■ **What to do**
Look below for the line containing "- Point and"; from there through the line containing "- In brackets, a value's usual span", both lines included, please set down each line exactly and nothing else.

---- Data shown

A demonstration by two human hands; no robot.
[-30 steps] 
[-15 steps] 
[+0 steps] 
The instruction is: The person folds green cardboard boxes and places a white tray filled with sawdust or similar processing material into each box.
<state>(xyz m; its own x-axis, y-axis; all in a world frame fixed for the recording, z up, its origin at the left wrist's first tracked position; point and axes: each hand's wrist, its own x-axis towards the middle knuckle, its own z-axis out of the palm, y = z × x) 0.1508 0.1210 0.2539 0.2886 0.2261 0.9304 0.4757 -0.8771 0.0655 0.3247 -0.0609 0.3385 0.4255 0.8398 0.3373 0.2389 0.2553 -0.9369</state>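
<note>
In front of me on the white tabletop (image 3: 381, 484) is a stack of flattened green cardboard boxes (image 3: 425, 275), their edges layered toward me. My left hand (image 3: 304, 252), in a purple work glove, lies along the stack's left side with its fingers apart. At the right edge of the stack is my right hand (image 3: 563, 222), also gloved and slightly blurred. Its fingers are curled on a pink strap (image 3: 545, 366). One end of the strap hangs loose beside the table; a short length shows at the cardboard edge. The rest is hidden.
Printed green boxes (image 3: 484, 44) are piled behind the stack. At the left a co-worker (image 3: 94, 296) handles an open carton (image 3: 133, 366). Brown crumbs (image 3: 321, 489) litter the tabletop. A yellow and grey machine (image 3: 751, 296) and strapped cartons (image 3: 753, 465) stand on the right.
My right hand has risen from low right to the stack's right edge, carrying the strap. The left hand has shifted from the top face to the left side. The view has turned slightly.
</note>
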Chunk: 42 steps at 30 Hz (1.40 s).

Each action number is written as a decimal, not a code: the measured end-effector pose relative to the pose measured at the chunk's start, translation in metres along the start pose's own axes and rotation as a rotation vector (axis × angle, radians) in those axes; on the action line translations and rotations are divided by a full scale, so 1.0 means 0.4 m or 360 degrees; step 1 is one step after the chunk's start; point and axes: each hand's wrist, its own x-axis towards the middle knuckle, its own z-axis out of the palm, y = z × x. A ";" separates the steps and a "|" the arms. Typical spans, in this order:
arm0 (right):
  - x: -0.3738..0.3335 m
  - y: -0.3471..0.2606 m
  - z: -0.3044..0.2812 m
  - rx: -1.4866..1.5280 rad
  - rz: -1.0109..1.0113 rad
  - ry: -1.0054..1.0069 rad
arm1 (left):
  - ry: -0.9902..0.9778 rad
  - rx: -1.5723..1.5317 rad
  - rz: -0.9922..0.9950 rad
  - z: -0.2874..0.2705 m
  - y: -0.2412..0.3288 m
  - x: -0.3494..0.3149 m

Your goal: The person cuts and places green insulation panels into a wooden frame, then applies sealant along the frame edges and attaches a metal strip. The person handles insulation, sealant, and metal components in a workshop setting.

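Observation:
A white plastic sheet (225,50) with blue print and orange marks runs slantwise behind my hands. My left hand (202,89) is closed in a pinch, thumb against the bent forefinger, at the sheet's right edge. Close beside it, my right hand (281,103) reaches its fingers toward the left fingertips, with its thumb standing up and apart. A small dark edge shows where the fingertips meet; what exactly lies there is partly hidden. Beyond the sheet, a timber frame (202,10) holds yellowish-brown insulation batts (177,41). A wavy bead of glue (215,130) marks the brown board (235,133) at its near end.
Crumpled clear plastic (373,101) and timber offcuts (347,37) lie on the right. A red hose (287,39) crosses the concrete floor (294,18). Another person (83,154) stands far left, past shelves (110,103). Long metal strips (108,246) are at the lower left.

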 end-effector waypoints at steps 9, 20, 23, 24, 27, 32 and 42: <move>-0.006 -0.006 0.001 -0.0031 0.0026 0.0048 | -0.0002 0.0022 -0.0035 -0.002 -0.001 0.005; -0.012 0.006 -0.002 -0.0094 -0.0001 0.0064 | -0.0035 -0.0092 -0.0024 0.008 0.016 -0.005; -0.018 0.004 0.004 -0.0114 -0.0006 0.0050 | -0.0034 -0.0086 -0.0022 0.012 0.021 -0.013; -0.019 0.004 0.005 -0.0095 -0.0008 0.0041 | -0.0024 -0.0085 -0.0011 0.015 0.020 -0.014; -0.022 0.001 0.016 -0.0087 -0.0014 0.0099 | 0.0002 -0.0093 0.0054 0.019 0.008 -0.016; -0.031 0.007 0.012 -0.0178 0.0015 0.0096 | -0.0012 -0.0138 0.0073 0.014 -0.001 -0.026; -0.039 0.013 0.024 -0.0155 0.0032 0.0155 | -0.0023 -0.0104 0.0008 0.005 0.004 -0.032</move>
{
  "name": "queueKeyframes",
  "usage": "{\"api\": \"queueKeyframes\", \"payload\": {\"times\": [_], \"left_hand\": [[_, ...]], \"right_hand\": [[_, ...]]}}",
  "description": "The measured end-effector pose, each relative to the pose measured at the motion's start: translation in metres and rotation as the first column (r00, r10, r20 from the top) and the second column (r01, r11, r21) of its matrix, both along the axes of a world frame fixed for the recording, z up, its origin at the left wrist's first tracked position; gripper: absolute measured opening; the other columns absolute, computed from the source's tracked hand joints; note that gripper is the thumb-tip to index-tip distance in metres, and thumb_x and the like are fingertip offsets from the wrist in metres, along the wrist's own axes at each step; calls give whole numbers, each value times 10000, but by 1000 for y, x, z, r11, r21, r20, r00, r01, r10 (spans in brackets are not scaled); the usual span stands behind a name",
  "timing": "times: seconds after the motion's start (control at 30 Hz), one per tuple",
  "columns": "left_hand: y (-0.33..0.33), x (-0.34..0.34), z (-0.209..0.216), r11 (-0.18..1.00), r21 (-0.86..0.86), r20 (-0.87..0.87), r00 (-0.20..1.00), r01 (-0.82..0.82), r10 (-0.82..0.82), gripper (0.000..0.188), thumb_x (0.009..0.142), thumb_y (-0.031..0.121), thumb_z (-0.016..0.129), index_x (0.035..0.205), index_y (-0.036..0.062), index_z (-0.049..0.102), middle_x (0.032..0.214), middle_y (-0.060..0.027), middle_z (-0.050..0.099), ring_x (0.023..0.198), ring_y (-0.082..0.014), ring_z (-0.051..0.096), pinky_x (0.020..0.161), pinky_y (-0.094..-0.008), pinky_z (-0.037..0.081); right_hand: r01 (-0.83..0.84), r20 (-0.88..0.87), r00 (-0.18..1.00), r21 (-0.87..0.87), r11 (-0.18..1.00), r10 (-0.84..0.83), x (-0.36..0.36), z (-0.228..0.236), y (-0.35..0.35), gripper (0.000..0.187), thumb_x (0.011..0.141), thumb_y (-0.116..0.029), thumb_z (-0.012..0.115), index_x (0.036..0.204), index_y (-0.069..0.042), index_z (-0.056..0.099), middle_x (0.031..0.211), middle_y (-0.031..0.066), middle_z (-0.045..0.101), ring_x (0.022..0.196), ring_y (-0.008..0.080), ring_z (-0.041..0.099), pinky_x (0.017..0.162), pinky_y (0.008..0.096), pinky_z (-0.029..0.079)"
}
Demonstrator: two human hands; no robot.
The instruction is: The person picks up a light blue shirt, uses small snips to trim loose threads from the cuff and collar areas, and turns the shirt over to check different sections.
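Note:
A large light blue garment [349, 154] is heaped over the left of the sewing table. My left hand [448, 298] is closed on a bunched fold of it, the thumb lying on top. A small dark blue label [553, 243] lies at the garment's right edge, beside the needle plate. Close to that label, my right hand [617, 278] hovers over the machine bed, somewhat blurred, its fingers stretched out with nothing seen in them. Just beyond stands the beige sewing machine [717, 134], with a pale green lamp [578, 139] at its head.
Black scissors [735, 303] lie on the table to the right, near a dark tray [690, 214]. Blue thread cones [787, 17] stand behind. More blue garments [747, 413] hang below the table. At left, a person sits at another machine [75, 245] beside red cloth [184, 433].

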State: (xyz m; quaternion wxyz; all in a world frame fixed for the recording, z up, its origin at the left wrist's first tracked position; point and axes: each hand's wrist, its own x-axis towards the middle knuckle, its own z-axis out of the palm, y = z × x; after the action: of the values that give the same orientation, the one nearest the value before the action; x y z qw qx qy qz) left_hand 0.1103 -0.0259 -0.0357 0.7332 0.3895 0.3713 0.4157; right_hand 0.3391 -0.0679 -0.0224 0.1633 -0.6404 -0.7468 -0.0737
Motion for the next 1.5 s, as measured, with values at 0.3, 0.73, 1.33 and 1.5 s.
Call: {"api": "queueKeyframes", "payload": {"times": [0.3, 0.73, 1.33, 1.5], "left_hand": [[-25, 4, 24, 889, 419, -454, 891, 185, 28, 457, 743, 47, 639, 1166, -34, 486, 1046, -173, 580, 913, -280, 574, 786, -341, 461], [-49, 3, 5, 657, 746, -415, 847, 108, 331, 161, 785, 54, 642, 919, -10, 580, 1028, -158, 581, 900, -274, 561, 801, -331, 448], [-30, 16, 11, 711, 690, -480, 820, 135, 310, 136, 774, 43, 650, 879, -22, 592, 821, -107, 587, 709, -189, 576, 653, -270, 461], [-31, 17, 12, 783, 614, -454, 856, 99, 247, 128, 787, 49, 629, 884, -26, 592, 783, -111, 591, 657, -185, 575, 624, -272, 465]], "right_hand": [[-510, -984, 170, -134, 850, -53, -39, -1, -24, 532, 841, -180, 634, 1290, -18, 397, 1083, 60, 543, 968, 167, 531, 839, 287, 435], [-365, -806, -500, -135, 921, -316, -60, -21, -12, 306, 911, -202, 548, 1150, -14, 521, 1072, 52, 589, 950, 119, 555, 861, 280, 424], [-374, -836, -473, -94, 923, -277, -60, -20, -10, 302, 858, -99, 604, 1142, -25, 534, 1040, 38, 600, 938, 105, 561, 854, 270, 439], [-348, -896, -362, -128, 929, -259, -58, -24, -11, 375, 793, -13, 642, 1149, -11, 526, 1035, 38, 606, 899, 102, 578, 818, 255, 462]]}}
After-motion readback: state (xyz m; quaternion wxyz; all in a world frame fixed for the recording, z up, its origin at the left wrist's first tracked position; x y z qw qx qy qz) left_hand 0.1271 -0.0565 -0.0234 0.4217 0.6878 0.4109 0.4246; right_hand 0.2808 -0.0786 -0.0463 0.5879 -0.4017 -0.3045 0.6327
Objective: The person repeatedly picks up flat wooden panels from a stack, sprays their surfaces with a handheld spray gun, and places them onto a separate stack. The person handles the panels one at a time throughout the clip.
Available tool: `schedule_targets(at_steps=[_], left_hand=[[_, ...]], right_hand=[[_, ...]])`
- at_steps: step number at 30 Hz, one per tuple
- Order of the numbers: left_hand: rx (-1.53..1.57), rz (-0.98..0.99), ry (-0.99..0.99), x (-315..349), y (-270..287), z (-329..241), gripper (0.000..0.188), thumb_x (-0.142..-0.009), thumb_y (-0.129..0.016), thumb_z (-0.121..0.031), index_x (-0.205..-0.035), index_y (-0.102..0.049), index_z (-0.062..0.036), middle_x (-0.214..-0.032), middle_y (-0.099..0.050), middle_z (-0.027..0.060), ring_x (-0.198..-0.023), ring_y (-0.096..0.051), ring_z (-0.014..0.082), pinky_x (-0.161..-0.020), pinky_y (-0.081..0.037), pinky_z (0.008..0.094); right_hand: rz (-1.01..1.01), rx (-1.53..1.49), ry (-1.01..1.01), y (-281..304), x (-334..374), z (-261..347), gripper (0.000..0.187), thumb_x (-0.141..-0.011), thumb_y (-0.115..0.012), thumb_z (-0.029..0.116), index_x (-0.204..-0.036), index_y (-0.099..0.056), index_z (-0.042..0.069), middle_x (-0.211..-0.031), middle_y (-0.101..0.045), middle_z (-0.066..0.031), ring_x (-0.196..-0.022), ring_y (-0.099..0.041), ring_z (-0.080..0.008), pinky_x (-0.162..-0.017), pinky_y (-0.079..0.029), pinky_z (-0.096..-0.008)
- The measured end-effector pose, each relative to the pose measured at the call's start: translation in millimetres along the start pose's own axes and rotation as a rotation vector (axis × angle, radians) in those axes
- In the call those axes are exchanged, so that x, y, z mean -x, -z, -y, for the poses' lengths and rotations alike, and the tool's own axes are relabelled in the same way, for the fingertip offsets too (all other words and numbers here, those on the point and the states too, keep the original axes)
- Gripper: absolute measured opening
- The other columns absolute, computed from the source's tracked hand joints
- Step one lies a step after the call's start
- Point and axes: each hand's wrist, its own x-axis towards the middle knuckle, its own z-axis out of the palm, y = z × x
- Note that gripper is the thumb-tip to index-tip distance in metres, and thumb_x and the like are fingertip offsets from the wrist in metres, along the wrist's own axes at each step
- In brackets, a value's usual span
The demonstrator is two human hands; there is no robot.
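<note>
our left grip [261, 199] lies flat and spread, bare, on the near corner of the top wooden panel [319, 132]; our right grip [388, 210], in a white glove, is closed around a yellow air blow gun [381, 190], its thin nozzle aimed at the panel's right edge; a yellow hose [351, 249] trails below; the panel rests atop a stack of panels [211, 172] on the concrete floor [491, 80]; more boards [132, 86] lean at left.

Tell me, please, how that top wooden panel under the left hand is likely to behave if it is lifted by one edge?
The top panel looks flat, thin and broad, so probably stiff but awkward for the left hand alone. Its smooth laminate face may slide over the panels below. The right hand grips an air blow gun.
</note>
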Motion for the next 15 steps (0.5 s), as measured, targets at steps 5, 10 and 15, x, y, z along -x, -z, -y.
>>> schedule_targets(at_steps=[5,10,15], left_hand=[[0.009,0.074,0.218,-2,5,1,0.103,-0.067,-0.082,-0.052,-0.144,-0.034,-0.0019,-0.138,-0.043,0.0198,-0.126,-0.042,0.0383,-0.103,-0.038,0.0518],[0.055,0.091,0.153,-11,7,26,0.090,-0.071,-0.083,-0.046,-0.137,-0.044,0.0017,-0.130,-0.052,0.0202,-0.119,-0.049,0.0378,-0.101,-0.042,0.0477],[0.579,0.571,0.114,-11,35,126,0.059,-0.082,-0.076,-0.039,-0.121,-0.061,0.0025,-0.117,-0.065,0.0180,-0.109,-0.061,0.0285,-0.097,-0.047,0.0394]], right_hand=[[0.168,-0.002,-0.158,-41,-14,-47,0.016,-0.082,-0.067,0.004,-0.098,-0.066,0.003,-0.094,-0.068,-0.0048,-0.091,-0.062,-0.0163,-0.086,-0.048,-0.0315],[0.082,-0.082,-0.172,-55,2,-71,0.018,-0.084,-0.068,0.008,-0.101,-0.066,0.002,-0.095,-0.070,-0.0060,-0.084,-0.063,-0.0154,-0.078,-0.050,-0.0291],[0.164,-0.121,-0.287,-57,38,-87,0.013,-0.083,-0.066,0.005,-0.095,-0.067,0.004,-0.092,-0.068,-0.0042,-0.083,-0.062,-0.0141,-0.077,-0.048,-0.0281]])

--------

■ **Problem solution**
- Point and axes: each hand's wrist, its own x-axis towards the middle knuckle, its own z-axis out of the palm, y = z × x
- Note that gripper is the thumb-tip to index-tip distance in metres, and thumb_x and the like are fingertip offsets from the wrist in metres, along the wrist's own axes at each step
- In brackets, a value's usual span

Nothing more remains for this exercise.